Trapshooting is an outdoor sport in which a gunner shoots at a catapulted target. A 12-gage shotgun is the customary weapon. The object is to break the target, which is extremely brittle. It usually is made of river silt and pitch, but by tradition is called a clay target, "bird" or "pigeon".

Targets may be released one or two at a time, one in singles competition and two in doubles. In singles, one target is sent aloft at the command "pull" from the gunner, who has his gun at the shoulder position when he gives the command. In doubles, two targets are released simultaneously and are fired at successively by one gunner. The angle at which the targets are thrown varies from shot to shot.

In a tournament, five gunners at a time take positions 3 yards apart on firing lines 16 to 27 yards behind a low structure called a traphouse. This house is for the protection of the person loading targets on to the device that sends them into the air. After all five gunners have fired five rounds each, they change places. Each, except the one on the extreme right, takes the place of the one who had been to his right. The gunner who had been on the extreme right takes the place of the one who had been at the extreme left. Competition ranges from 25 to 200 targets.

Tournaments sanctioned by the Amateur Trap-shooting Association of America (ATA), the governing body of the sport in the United States, include championships in singles, doubles, handicap, and all-around events. There are championships for men, women, professionals, juniors, sub-juniors, and teams. In singles and doubles competition, all gunners fire from the 16-yard line. In handicap events, the gunners fire from 18 to 27 yards, depending on ratings given by the ATA. The top prize in the United States is the Grand American Handicap championship. This is the major event at the annual tournament held at the ATA's trapshooting setup at Vandalia, Ohio.

Skeet (derived from a Scandinavian word meaning "shoot") is a popular form of trapshooting dating from about 1910. The same equipment- shotguns, traps, and saucer-shaped targets-is used, but two traps are mounted facing each other at the ends of a semicircle. The contestants take turns shooting from different positions on the arc of the semicircle, giving variety to each shot and making it more like live shooting.

History of Trapshooting

Trapshooting was devised in England in the latter part of the 18th century by hunters who had been deprived of their sport by the encroachment of private landowners on public property. Originally, live birds were used. These were placed in traps in the ground and released at a signal from the shooter. The sport derives its name from these early traps. As the supply of birds diminished with restrictions on hunting grounds and the increased use of firearms, experiments were made with inanimate targets and devices for hurling them into the air. A glass ball was introduced by Charles Portlock of Boston, Mass., in 1866. Clay targets also were used in the 1860's, but these proved too hard to break. In 1880 an Englishman named McCaskey created a target made of river silt and pitch that had just the breaking quality desired by trapshooters. Basically, the same composition is used today.

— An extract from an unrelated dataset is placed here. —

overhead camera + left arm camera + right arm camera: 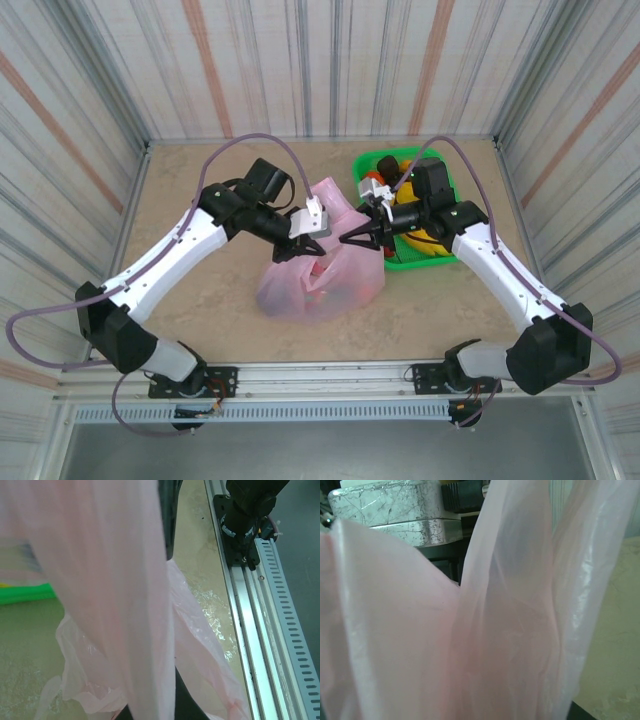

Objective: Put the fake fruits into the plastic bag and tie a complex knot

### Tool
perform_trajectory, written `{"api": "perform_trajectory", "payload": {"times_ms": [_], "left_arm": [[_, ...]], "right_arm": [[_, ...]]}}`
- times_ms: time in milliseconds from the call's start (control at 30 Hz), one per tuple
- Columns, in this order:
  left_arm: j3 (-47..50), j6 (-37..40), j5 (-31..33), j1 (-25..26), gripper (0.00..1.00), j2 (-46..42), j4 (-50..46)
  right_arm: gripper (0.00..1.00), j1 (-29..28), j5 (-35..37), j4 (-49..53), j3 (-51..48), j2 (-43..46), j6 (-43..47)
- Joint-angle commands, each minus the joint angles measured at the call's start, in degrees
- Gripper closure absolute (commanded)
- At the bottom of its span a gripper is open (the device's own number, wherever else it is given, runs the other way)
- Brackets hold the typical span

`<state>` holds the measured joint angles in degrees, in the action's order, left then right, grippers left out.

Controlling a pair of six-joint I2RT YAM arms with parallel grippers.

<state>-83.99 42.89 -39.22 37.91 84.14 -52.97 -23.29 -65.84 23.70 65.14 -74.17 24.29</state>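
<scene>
The pink plastic bag (318, 280) stands on the table between my two arms, and reddish fake fruits (335, 287) show through its film. My left gripper (310, 243) is shut on the bag's upper left film, which is pulled up taut. In the left wrist view the pink film (115, 590) runs down over a dark finger (192, 700). My right gripper (347, 239) is at the bag's upper right edge. Pink film (510, 630) covers its jaws in the right wrist view, so their state is unclear. Yellow bananas (417, 214) and an orange piece (375, 180) lie in the green tray (420, 262).
The green tray stands directly right of the bag, under my right arm. Striped walls close in the table at the back and both sides. The aluminium rail (260, 610) with the arm mounts runs along the near edge.
</scene>
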Motion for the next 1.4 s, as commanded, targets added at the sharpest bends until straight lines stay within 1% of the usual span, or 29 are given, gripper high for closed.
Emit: {"api": "perform_trajectory", "payload": {"times_ms": [0, 133, 267, 400, 533, 767, 800, 833, 867, 900, 967, 1067, 1167, 1233, 1333, 1367], "left_arm": [[-1.53, 0.99, 0.60, 0.16, 1.00, 0.50, -1.87], [-1.81, 0.53, 1.24, 0.18, 1.00, 0.32, -1.93], [-2.06, 0.08, 2.76, -0.14, 1.00, -0.10, -2.40], [-1.88, -1.04, 1.35, -1.78, 1.00, -0.97, -2.30], [-1.87, -1.66, 1.55, -2.60, 1.00, -1.67, -2.25], [-0.25, -2.45, 0.69, -4.21, 1.00, -3.34, -0.59], [0.02, -2.52, 0.27, -4.42, 0.96, -3.45, -0.36], [0.28, -2.68, -0.56, -4.68, 0.89, -3.62, -0.10], [0.46, -2.77, -1.65, -4.93, 0.84, -3.83, 0.13], [0.64, -2.88, -3.29, -5.44, 0.81, -4.09, 0.44], [1.29, -3.75, -7.09, -6.67, 0.70, -5.03, 1.84], [3.75, -5.72, -12.31, -8.55, 0.60, -7.89, 6.46], [8.19, -9.86, -17.58, -10.79, 0.51, -11.98, 15.05], [12.14, -15.16, -20.62, -13.09, 0.47, -14.75, 23.70], [16.93, -24.39, -19.47, -16.26, 0.39, -17.31, 36.42], [17.68, -26.49, -17.87, -17.05, 0.38, -17.44, 38.91]], "right_arm": [[0.68, -0.45, 0.04, -0.05, 1.92, 0.20, -0.39], [0.80, -0.45, 0.62, 0.11, 1.92, 0.37, -0.51], [0.99, -0.44, 1.11, 0.62, 1.76, 0.79, -0.39], [1.00, -0.44, 2.21, 0.60, 1.22, 1.56, -0.12], [1.00, -0.45, 2.90, 0.08, 0.80, 1.88, -0.21], [1.00, -0.45, 4.58, -3.02, -0.71, 3.09, -0.56], [1.00, -0.43, 4.74, -3.62, -0.88, 3.31, -0.79], [1.00, -0.50, 4.73, -4.36, -1.03, 3.44, -1.06], [1.00, -0.60, 4.84, -4.74, -1.15, 3.57, -1.22], [1.00, -0.56, 4.87, -4.84, -1.16, 3.58, -1.19], [1.00, -0.58, 4.98, -4.81, -1.17, 3.44, -1.18], [1.00, -0.60, 5.06, -4.81, -1.17, 3.32, -1.26], [1.00, -0.64, 5.21, -4.86, -1.26, 3.32, -1.27], [1.00, -0.71, 5.46, -5.11, -1.33, 3.45, -1.27], [1.00, -0.82, 5.46, -5.39, -1.52, 3.49, -1.27], [1.00, -0.82, 5.31, -5.42, -1.50, 3.37, -1.27]]}}
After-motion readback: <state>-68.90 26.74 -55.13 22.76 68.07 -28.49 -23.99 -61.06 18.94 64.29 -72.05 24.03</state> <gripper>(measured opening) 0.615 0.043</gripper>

The first known mention of trapshooting as a sport occurs in an English publication, Shooting Magazine, issued in 1793, which calls trapshooting a "well established recreation." The earliest mention of it in the United States is in the records of the Sportsman's Club of Cincinnati, Ohio, for the year 1831. The Long Island Club was formed in 1840, and soon after the New York Sportsman's Club was organized. The sport's first governing body in the United States was the Interstate Association of Trapshooters, and the first Grand American Handicap shoot was conducted on the association's Long Island land. In 1900 the Interstate Association was succeeded by the American Trapshooting Association. In 1924 this association, which was controlled by manufacturers of guns and ammunition, was succeeded by the ATA, a completely amateur group, which continues to be the controlling body. From 1900 to the mid-1960's the number of trapshooters in the United States increased from about 3,000 to more than 100,000.


    0 of 8192 characters used
    Post Comment

    No comments yet.


    This website uses cookies

    As a user in the EEA, your approval is needed on a few things. To provide a better website experience, uses cookies (and other similar technologies) and may collect, process, and share personal data. Please choose which areas of our service you consent to our doing so.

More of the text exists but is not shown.